Abstract
Precision irrigation of wine grape is hindered by the lack of an automated method for monitoring vine water status. The objectives of this study were to: Validate an automated model for remote calculation of a daily crop water stress index (CWSI) for the wine grape (Vitis vinifera L.) cultivar Malbec and evaluate its suitability for use in irrigation scheduling. Vines were supplied weekly with different percentages of evapotranspiration-based estimated water demand (ETc) over four growing seasons. In the fifth growing season, different daily CWSI threshold values were used to trigger an irrigation event that supplied 28 mm of water. All three indicators of vine water status (CWSI, midday leaf water potential (Ψlmd), and juice carbon isotope ratio (δ13C)) detected an increase in stress severity as the irrigation amount decreased. When the irrigation amount decreased from 100% to 50% ETc, 70% to 35% ETc, or the daily CWSI threshold value increased from 0.4 to 0.6, berry fresh weight and juice titratable acidity decreased, juice δ13C increased, the weekly CWSI increased, and Ψlmd decreased.

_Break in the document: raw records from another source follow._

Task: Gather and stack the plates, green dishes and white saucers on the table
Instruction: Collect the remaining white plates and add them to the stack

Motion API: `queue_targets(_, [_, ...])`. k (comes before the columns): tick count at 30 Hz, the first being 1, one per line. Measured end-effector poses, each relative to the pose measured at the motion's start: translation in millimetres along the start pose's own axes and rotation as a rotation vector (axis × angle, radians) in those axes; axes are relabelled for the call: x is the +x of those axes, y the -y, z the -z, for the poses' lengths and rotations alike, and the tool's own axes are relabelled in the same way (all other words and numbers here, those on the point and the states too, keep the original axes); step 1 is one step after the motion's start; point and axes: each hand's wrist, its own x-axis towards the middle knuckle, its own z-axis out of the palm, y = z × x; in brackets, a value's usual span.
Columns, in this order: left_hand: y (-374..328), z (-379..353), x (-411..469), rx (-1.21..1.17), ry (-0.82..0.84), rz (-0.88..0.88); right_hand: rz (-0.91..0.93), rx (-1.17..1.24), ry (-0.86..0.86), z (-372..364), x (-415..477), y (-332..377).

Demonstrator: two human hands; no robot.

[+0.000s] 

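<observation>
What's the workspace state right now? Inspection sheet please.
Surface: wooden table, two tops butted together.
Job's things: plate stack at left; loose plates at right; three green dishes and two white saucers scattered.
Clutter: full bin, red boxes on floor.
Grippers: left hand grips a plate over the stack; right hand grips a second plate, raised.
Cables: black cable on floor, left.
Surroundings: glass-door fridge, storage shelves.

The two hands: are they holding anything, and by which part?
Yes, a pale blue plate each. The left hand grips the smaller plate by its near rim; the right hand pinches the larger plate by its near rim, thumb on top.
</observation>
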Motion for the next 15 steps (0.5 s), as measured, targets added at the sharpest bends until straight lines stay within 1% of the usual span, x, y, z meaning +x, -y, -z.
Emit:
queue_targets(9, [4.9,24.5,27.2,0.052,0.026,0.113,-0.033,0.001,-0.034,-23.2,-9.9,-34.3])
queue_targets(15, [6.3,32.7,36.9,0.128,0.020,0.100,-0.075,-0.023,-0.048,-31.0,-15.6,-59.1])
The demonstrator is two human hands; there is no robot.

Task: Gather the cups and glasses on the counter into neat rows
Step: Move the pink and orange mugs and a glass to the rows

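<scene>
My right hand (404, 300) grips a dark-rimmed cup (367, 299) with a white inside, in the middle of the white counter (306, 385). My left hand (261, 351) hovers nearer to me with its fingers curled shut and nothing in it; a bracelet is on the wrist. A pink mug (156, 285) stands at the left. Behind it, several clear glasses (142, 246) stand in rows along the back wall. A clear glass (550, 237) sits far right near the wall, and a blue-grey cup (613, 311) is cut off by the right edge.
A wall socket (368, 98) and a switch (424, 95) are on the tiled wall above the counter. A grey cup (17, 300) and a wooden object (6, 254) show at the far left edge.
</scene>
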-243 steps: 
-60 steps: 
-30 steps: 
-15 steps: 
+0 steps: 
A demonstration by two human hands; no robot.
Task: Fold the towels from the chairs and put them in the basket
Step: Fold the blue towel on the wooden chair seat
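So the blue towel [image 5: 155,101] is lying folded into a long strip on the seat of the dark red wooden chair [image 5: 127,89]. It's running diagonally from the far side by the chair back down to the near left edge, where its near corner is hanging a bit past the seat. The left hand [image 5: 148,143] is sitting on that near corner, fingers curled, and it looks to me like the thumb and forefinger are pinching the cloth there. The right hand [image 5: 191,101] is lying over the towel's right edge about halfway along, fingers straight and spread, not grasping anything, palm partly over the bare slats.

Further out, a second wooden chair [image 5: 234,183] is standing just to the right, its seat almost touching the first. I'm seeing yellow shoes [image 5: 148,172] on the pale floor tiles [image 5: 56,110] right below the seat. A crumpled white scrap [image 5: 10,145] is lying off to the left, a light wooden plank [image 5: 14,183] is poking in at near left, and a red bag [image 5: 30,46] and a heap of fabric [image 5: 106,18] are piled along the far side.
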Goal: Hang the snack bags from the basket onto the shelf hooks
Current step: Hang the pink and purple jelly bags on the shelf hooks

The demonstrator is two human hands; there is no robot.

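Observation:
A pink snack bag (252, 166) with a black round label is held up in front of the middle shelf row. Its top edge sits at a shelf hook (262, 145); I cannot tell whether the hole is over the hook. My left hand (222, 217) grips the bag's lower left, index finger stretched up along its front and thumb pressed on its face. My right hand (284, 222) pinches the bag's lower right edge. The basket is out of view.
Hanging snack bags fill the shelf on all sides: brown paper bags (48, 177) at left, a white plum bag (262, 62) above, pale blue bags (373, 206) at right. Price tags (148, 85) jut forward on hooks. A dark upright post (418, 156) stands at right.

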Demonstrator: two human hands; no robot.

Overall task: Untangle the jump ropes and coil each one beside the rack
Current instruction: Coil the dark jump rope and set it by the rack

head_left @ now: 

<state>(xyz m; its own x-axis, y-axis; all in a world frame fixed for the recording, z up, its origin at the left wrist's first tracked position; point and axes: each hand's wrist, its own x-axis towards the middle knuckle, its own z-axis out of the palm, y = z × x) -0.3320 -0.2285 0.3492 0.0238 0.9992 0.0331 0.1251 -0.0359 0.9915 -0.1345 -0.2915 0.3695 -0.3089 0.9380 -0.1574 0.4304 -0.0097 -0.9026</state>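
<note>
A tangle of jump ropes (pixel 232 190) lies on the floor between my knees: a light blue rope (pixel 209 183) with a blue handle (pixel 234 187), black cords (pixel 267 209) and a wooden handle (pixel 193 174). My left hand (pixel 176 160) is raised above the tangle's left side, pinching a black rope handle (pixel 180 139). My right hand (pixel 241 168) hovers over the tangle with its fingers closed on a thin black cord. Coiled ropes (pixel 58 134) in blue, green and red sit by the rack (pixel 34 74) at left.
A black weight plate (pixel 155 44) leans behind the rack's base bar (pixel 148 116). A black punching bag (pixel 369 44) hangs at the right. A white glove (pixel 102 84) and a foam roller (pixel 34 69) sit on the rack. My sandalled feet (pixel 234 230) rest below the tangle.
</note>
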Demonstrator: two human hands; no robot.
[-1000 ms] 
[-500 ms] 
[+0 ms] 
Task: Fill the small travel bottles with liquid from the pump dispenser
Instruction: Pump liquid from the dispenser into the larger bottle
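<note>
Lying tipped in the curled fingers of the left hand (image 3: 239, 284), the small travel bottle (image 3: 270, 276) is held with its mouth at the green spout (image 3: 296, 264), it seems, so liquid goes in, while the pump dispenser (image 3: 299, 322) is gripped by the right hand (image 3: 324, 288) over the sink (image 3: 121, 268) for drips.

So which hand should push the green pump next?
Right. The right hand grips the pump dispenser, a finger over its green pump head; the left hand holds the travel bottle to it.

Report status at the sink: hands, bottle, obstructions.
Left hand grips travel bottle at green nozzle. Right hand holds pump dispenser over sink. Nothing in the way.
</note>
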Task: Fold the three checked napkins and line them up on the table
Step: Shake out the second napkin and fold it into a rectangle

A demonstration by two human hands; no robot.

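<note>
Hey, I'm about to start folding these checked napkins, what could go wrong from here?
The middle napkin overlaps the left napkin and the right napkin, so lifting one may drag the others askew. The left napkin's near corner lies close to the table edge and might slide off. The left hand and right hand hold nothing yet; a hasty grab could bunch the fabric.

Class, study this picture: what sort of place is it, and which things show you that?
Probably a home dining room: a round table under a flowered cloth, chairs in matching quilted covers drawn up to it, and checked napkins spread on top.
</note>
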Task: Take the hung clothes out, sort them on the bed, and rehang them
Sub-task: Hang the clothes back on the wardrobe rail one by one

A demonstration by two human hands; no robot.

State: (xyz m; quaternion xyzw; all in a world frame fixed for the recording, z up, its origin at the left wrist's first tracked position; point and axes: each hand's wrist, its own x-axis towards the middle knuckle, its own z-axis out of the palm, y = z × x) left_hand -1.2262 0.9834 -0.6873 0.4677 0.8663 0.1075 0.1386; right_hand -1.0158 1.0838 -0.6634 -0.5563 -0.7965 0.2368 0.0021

Under the semi-arid conditions of this study, utilizing a daily CWSI threshold for irrigation scheduling reduced the irrigation amount without compromising the yield or changes in berry composition and remotely provided automated decision support for managing water stress severity in grapevine.
Highlights
Many New and Old World wine grape (Vitis vinifera L.) production regions are in climate zones that have a limited amount of available soil moisture during the growing season and irrigation can be used as a management tool to maintain vine balance [1], induce beneficial changes in berry composition [2], and increase water productivity [3,4,5]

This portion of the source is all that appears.